Auch der Standort selbst ist Teil der Strategie. Finanzstaatssekretär Till Kaesbach verweist darauf, dass eine dauerhaft verfügbare Infrastruktur für moderne Drohnen- und Sicherheitstechnologien nötig sei. Der Kassel Airport bietet dafür einen Rahmen, der gerade für Sicherheits- und Notfallkontexte wichtig ist. Dass die Bundespolizei den Flughafen bereits für Trainings nutzt, unterstreicht die praktische Anschlussfähigkeit: Hier geht es um Abläufe, die im Alltag nicht nur technisch, sondern auch organisatorisch stimmen müssen. Vergleichbare Ansätze in anderen Regionen zeigen, dass Flugumgebung und Prozessdesign zusammenwirken, weil Frequenzen, Kommunikationswege und Einsatzdokumentation mitgedacht werden müssen.
Gleichzeitig darf die wirtschaftliche Seite nicht ausgeblendet werden. Der Kassel Airport ringt seit Jahren mit finanziellen Herausforderungen; für 2024 wird ein Defizit von knapp fünf Millionen Euro genannt, und auch für 2025 seien ähnliche Fehlbeträge zu erwarten. In so einer Lage entscheidet sich, ob neue Programme als zusätzliche Last wahrgenommen oder als Stabilisierungsmotor verstanden werden. Der Aufsichtsrat will deshalb bestehende Projekte im Bereich unbemannter Luftfahrt ausbauen und neue Initiativen gewinnen. In der Logik vieler Infrastrukturvorhaben ist das der richtige Hebel: Wenn ein Standort nicht nur Kapazität, sondern auch Leistungspakete anbietet, steigt die Wahrscheinlichkeit für wiederkehrende Nachfrage.

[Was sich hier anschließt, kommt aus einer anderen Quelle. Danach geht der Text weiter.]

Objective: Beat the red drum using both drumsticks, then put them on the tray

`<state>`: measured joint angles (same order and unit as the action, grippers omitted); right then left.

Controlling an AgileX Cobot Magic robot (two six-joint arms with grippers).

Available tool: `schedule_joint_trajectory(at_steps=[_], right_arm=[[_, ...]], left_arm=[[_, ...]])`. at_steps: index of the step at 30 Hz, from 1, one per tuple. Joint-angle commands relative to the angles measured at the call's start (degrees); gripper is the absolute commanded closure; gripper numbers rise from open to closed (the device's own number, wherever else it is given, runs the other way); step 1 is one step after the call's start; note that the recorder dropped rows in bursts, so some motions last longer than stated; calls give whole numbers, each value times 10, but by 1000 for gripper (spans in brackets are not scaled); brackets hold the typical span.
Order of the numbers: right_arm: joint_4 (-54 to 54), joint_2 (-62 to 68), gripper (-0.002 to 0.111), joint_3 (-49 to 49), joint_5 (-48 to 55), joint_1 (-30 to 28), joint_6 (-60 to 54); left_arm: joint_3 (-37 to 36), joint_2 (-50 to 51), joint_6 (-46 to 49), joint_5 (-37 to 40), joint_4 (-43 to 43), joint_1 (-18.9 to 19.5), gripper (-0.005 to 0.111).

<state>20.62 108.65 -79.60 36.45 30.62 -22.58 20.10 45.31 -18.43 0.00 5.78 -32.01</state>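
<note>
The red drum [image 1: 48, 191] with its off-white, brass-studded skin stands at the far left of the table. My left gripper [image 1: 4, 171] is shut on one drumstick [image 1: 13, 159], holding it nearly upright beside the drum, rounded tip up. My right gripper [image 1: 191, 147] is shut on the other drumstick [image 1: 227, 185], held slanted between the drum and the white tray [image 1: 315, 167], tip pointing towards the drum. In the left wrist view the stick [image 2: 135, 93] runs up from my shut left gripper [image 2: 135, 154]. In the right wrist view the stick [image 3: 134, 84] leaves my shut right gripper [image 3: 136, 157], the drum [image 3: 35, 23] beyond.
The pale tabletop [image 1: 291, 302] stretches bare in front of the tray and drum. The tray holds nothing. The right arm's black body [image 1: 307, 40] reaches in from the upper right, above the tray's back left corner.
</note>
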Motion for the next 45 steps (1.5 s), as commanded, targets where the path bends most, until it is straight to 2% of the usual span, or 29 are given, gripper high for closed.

Regulatorik und Datenschutz bleiben dabei die zentrale „unsichtbare“ Komponente. Drohnenbetriebenen Anwendungen stehen in Deutschland und der EU nicht nur Sicherheitsanforderungen, sondern auch Vorgaben zum Datenschutz und zur verantwortlichen Verarbeitung personenbezogener Daten gegenüber. Kompetenzzentren können hier einen Mehrwert liefern, indem sie die technische Erprobung mit Compliance-Workflows verbinden: Wer darf was wann fliegen, wie werden Daten minimiert, wie werden Zugriffsrechte protokolliert und wie werden Nachweise auditierbar gemacht? Vor dem Hintergrund der zunehmenden Nutzung von Bild- und Sensordaten ist das ein Qualitätsfaktor, der über reine Flugtests hinausgeht.
Für die kommenden Jahre lässt sich daraus ein klares Zukunftsbild ableiten: Das Kompetenzzentrum kann zur Keimzelle für standardisierte Trainings, wiederholbare Prüfverfahren und industrienahe Pilotprogramme werden. Der besondere Vorteil gegenüber rein akademischen Laboren liegt in der Kopplung von Qualifizierung und technischer Erprobung, wodurch der Weg vom Prototyp zum produktionsnahen Betrieb verkürzt wird. Wenn der Flughafen parallel seine Rolle als sicherheitsorientierter Trainingsort weiter ausbaut, entstehen langfristig neue Kooperationsformen für Entwickler, Integratoren und Betreiber. Entscheidend wird sein, ob 2026 bereits belastbare Programme für konkrete Use Cases bereitstehen und wie schnell Partner aus Industrie, Kommunen und Sicherheitsbereichen ihre Einsatzszenarien bereitstellen können.